> **TASK**
Return verbatim all lines from the first one in the records to the line with "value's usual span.", both ends kept.

Records drawn from a dataset:
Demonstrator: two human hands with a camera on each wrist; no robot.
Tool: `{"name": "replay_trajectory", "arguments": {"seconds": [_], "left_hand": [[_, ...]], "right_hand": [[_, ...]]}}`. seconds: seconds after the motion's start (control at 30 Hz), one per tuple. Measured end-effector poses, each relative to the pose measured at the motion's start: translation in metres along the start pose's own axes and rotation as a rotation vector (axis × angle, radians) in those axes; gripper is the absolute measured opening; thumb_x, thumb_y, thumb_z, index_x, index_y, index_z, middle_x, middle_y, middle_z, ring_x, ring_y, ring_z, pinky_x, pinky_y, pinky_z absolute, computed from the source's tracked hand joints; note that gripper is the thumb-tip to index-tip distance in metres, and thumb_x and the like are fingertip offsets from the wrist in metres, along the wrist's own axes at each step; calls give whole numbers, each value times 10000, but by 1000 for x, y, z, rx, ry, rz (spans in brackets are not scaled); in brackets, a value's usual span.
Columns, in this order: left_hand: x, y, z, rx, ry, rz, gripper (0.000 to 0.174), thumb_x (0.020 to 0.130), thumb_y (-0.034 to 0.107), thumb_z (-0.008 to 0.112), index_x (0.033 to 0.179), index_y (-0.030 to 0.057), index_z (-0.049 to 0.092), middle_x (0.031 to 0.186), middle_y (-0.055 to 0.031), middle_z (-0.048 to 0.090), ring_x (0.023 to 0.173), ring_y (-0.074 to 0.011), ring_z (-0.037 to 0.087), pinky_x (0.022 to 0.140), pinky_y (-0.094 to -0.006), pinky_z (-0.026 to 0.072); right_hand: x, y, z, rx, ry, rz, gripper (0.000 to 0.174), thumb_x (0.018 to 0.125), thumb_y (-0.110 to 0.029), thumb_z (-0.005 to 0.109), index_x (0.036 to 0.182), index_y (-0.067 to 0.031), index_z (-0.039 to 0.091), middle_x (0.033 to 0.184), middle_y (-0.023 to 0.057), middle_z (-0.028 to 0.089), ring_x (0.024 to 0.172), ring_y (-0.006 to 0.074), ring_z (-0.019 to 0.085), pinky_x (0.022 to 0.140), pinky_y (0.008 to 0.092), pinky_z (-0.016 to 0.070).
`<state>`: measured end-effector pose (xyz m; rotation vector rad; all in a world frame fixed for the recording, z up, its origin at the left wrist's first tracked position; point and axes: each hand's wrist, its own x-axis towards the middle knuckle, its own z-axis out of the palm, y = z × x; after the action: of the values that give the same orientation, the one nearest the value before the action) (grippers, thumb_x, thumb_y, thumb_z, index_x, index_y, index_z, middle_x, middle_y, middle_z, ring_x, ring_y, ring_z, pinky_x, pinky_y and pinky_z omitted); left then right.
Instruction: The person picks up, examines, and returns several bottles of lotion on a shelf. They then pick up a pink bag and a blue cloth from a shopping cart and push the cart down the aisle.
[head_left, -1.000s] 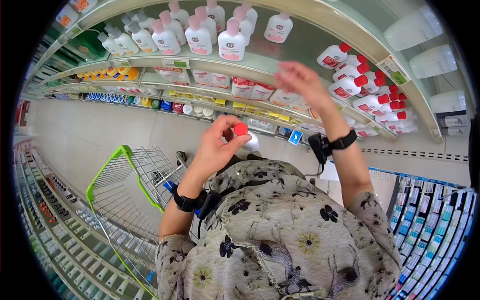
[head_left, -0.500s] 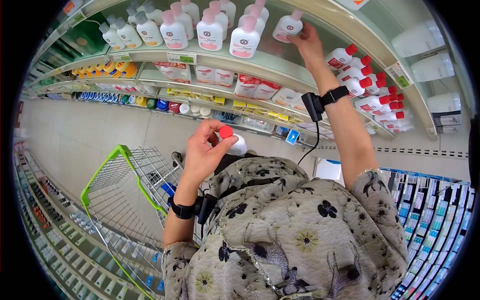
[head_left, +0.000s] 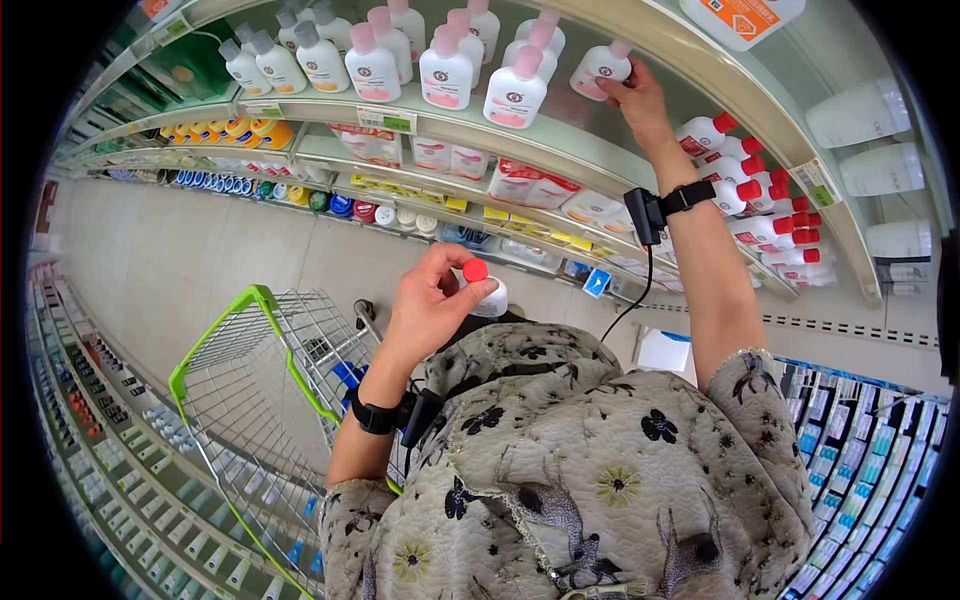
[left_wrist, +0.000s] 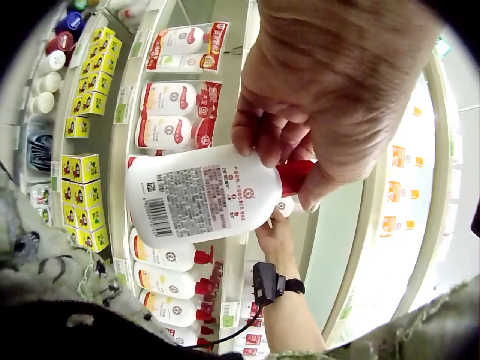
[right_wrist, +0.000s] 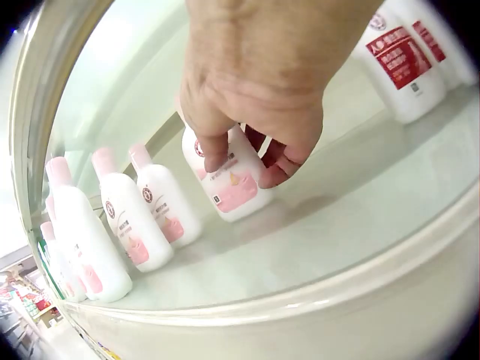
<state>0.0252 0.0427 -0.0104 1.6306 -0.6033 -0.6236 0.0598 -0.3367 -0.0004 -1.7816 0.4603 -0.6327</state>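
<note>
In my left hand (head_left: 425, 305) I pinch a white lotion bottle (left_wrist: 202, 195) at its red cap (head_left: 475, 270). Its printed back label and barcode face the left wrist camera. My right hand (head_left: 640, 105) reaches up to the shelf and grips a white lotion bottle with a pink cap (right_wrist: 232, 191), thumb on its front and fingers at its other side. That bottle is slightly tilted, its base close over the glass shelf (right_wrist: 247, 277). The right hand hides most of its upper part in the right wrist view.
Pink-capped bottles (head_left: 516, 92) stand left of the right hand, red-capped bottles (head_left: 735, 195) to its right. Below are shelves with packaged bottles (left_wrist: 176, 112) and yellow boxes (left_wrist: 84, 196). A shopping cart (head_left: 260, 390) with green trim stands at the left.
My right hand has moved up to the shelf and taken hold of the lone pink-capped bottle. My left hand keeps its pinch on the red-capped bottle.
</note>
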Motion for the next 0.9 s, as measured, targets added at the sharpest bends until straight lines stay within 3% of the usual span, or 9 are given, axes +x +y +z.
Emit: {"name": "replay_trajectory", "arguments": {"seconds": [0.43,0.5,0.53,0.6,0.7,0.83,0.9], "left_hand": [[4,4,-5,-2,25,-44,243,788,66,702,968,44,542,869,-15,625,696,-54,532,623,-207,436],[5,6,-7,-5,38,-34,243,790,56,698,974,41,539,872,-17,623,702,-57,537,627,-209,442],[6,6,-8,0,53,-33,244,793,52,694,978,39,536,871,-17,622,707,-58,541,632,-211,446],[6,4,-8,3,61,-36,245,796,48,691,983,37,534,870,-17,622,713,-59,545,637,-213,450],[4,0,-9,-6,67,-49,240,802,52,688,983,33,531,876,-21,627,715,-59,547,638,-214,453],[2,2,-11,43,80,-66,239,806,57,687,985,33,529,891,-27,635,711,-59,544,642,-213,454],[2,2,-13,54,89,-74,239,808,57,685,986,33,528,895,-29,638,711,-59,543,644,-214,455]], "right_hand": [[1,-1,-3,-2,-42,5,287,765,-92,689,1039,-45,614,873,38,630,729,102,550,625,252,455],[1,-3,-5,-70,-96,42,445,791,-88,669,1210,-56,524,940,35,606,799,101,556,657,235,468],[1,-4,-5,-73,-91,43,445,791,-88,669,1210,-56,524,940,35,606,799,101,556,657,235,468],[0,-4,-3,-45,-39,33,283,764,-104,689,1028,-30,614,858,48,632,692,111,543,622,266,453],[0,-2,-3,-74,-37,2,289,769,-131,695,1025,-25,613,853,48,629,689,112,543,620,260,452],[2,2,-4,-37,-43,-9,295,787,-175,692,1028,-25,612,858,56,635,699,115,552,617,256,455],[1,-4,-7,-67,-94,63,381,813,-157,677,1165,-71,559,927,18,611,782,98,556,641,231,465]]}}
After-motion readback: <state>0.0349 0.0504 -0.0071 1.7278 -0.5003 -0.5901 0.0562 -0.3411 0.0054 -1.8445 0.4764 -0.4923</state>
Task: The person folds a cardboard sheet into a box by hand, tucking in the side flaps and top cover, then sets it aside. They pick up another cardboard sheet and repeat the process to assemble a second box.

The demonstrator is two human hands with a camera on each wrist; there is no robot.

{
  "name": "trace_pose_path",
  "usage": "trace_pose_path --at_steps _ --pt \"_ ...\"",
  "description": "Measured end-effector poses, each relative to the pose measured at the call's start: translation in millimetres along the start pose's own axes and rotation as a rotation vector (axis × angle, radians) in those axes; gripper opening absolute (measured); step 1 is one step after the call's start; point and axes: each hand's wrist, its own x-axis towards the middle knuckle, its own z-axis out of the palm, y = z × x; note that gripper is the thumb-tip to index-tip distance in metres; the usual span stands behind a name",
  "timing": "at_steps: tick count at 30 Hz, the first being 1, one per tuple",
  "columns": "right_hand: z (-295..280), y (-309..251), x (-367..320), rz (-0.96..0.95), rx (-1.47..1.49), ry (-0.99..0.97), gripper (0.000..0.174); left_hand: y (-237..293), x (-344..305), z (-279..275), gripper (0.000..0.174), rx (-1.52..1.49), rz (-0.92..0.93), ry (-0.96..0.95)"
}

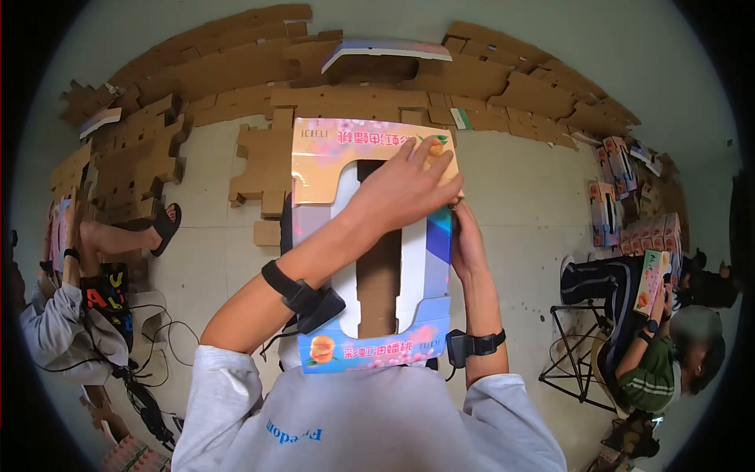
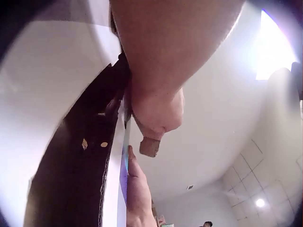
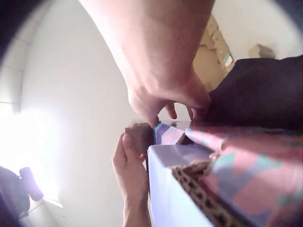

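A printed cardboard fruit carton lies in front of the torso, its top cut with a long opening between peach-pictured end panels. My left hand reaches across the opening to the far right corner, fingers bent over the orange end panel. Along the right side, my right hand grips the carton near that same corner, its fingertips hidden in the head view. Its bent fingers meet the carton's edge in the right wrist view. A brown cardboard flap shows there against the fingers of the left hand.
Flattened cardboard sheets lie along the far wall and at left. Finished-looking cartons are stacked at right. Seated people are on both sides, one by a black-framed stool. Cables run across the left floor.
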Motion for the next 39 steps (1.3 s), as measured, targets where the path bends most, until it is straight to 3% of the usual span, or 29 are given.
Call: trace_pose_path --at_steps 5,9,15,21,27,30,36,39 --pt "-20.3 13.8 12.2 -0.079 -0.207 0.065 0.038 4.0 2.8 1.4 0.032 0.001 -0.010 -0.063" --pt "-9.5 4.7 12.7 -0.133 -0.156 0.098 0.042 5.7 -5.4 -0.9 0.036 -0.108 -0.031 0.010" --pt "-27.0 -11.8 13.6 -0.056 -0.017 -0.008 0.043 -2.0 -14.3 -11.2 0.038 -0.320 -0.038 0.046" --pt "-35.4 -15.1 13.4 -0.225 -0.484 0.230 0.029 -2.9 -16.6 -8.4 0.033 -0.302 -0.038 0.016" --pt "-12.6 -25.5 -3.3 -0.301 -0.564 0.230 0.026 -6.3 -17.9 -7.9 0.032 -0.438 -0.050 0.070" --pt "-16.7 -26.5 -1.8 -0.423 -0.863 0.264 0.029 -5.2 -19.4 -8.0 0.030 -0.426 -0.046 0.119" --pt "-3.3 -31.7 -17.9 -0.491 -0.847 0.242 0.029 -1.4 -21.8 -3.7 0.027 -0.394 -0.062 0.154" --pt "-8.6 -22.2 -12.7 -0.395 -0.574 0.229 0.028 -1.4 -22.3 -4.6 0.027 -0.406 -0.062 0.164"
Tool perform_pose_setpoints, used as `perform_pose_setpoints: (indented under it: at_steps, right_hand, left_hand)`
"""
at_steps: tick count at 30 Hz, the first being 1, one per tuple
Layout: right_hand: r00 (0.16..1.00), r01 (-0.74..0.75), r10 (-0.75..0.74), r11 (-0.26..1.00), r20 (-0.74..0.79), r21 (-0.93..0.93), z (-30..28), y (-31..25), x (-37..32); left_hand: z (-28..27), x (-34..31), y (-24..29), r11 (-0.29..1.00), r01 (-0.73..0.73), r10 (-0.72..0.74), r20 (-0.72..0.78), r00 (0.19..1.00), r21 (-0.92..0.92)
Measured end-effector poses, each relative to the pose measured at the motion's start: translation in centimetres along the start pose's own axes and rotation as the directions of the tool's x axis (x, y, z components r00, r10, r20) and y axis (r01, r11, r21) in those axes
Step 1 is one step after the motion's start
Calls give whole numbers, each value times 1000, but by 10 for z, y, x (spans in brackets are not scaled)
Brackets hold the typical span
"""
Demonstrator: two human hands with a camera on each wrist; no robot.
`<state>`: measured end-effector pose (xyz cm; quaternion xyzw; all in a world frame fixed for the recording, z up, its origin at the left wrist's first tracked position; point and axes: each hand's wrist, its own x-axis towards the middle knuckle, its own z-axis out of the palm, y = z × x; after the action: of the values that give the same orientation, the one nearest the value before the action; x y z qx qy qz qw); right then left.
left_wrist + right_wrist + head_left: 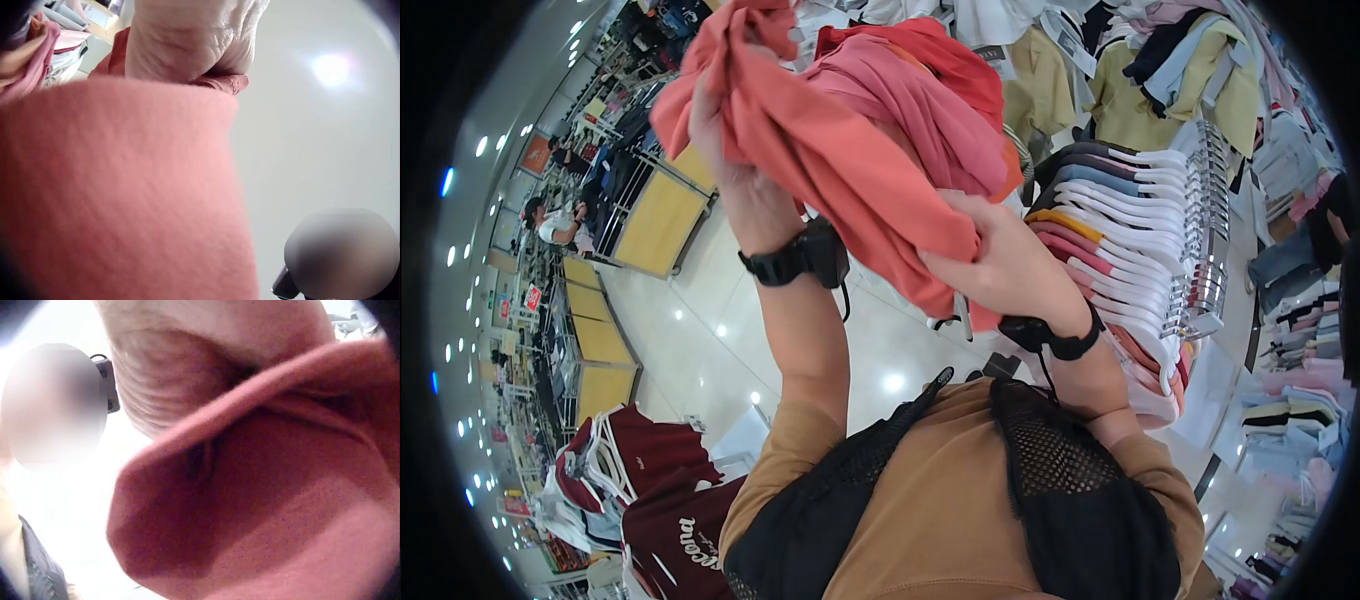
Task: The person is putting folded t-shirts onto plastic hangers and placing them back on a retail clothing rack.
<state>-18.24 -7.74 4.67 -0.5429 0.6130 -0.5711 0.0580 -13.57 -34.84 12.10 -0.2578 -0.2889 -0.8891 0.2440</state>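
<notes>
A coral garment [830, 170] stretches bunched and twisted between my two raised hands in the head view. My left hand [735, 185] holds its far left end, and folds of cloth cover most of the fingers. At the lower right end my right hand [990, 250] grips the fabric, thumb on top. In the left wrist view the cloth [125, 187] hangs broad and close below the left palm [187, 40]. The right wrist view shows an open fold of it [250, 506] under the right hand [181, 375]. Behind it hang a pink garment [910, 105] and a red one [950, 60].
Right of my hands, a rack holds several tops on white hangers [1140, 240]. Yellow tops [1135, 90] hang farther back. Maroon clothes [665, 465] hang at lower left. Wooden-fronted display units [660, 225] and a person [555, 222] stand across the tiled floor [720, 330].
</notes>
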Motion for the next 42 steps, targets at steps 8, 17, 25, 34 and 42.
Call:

> **RESULT OF THIS TASK**
Demonstrator: two human hands with a camera on each wrist; no robot.
Tool: `{"name": "replay_trajectory", "arguments": {"seconds": [_], "left_hand": [[_, ...]], "right_hand": [[_, ...]]}}`. seconds: seconds after the motion's start (control at 30 Hz), one per tuple. Measured end-effector poses, each relative to the pose measured at the motion's start: translation in metres along the start pose's own axes and rotation as a rotation vector (axis × angle, radians) in those axes; gripper is the absolute measured opening; thumb_x, thumb_y, thumb_z, index_x, index_y, index_z, middle_x, middle_y, middle_z, ring_x, ring_y, ring_z, pinky_x, pinky_y, pinky_z absolute, computed from the source's tracked hand joints; note that gripper is the thumb-tip to index-tip distance in metres, and thumb_x and the like are fingertip offsets from the wrist in metres, along the wrist's own axes at each step; calls give whole numbers, each value times 10000, but by 1000 for x, y, z, rx, ry, rz (spans in brackets are not scaled); in brackets, a value's usual span.

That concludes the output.